One day women will wake up and find that they are the prize for men accepting a dictatorial government. The quest for "free stuff" will make us all less free. Well at least we will have all the sex we want with little or no responsibility.

Anon,

I think one of the reasons that the "founding fathers" created a republican form of government was democracy's tendencies of turning into a dictatorship of the majority.

Always interesting how a few upper class women will gladly condemn other women to servitude for a little fleeting power.

n.n said...

Dennis:

Since the behaviors they are seeking to normalize constitute evolutionary dysfunction, anyone who cares for life beyond their own short-term existence will be equally harmed by this nonsense.

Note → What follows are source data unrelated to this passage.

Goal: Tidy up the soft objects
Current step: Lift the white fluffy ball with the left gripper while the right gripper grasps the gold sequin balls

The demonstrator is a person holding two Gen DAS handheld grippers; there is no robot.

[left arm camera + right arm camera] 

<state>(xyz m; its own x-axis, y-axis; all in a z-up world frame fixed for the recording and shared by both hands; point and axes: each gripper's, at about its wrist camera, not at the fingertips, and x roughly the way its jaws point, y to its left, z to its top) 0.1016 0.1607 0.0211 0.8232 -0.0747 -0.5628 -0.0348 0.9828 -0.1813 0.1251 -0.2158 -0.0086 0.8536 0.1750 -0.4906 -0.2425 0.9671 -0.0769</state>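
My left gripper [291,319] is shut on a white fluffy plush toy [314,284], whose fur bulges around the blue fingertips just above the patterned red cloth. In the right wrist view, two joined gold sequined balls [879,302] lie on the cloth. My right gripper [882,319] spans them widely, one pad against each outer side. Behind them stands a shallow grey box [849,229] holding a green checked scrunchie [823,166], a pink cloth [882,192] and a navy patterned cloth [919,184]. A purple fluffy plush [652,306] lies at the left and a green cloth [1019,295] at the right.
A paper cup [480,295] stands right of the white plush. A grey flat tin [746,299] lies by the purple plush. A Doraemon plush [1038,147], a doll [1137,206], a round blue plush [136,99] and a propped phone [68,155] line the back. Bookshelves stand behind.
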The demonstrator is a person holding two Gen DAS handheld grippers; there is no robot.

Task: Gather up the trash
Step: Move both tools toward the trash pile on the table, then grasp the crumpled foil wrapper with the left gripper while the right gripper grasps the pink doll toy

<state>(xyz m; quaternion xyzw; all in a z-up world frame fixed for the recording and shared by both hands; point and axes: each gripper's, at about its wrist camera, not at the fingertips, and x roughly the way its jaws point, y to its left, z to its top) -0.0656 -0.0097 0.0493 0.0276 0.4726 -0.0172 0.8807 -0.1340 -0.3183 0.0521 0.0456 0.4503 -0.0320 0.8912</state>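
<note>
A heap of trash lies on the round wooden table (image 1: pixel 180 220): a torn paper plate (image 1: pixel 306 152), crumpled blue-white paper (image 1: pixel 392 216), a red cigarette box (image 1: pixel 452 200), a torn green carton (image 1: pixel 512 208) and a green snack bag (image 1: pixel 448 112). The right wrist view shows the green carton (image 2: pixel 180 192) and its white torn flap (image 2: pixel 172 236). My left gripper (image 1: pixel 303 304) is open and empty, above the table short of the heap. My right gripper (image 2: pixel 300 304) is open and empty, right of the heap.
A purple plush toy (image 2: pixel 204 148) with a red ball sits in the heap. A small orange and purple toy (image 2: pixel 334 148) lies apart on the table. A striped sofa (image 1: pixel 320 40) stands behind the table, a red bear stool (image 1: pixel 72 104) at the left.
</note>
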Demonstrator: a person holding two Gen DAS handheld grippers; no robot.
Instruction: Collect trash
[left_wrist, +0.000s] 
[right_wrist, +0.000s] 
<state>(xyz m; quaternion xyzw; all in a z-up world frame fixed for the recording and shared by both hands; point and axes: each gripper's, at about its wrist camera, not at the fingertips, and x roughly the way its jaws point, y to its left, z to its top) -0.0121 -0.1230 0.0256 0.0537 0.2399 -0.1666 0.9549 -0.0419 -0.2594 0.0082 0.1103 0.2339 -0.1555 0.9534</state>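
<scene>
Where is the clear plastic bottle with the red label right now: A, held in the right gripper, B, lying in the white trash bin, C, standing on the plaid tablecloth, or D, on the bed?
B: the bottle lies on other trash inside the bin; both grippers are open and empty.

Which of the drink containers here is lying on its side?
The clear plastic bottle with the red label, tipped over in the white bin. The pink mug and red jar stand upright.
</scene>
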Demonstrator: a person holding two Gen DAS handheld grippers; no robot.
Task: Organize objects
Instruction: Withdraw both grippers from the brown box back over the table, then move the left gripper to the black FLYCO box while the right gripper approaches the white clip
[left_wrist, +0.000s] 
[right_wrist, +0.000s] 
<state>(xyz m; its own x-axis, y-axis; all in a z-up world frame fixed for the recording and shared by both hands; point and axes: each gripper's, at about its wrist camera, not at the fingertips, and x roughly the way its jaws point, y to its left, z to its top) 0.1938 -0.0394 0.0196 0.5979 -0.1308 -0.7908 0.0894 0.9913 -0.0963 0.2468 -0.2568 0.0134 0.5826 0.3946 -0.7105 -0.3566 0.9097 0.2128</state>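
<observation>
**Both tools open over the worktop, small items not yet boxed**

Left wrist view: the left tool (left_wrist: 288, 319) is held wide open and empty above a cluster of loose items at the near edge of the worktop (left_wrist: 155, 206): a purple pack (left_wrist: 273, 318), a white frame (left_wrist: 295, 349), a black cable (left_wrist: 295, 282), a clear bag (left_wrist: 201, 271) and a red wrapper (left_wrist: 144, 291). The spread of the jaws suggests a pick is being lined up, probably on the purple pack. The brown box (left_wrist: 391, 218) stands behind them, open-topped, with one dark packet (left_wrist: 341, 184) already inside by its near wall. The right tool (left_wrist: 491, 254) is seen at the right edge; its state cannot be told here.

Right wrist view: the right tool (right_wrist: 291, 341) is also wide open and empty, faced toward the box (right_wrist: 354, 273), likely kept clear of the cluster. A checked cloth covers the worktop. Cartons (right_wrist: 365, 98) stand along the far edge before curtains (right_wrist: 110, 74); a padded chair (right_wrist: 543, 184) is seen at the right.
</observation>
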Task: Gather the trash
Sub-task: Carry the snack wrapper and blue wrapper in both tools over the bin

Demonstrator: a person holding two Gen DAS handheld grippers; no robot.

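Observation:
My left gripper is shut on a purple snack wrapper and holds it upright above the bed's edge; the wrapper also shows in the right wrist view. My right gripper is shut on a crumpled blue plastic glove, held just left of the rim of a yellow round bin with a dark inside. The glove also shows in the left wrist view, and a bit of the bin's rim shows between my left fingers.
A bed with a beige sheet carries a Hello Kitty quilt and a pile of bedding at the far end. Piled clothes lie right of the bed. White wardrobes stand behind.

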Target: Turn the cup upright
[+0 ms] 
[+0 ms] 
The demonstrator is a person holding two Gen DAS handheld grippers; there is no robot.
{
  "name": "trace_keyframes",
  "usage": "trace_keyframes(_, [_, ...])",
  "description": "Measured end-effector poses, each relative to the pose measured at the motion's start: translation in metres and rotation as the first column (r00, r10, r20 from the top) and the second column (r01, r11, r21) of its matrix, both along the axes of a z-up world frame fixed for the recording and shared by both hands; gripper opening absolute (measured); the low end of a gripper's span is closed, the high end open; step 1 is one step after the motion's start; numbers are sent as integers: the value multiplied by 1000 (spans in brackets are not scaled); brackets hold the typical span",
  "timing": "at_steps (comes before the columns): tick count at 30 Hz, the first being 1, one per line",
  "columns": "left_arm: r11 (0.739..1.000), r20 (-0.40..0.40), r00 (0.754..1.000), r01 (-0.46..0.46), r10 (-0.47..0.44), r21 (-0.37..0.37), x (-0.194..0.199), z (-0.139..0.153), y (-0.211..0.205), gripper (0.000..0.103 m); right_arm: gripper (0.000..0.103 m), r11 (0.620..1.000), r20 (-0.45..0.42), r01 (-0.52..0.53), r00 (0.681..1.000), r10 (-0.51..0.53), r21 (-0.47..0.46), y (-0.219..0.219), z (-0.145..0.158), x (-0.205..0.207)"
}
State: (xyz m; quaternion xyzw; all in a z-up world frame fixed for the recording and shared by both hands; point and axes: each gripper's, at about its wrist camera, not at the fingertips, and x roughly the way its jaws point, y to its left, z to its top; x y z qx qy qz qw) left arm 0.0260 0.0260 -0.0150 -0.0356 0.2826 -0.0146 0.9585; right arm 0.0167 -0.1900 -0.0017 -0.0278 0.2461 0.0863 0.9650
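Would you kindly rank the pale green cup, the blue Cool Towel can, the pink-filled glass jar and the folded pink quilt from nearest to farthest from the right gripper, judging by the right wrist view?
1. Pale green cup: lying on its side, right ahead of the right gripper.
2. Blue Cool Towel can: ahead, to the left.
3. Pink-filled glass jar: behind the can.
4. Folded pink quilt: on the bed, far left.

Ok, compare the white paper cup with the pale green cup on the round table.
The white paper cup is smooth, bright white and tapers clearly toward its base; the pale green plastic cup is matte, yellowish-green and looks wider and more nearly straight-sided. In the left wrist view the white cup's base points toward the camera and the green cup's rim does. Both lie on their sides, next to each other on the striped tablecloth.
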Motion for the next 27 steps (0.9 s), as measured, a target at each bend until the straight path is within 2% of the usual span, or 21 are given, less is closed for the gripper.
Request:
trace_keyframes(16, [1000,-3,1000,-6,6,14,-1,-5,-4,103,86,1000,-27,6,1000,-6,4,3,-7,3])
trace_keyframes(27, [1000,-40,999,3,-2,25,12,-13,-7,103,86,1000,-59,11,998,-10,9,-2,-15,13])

Contrary to popular belief, "barefoot and pregnant" only happens on average twice during a woman's lifetime. Except for the rare exception of involuntary exploitation (i.e. rape), superior exploitation (e.g. incest), the outcome was chosen and known by both the woman and man.

Furthermore, the responsibility for care of their children rests with both the father and mother, and to a lesser extent with the community. During, and certainly following, the development of the new human life, women are eligible to pursue other interests, which should occur with the support of her husband.

It's not that complicated. Unfortunately, both men and women have been indoctrinated to dream of instant gratification. To the extent that they will voluntarily commit generational suicide.

Perhaps people feel empowered when they perceive their consciousness is capable of overriding the superior natural order. Perhaps their interest for life ends with their own.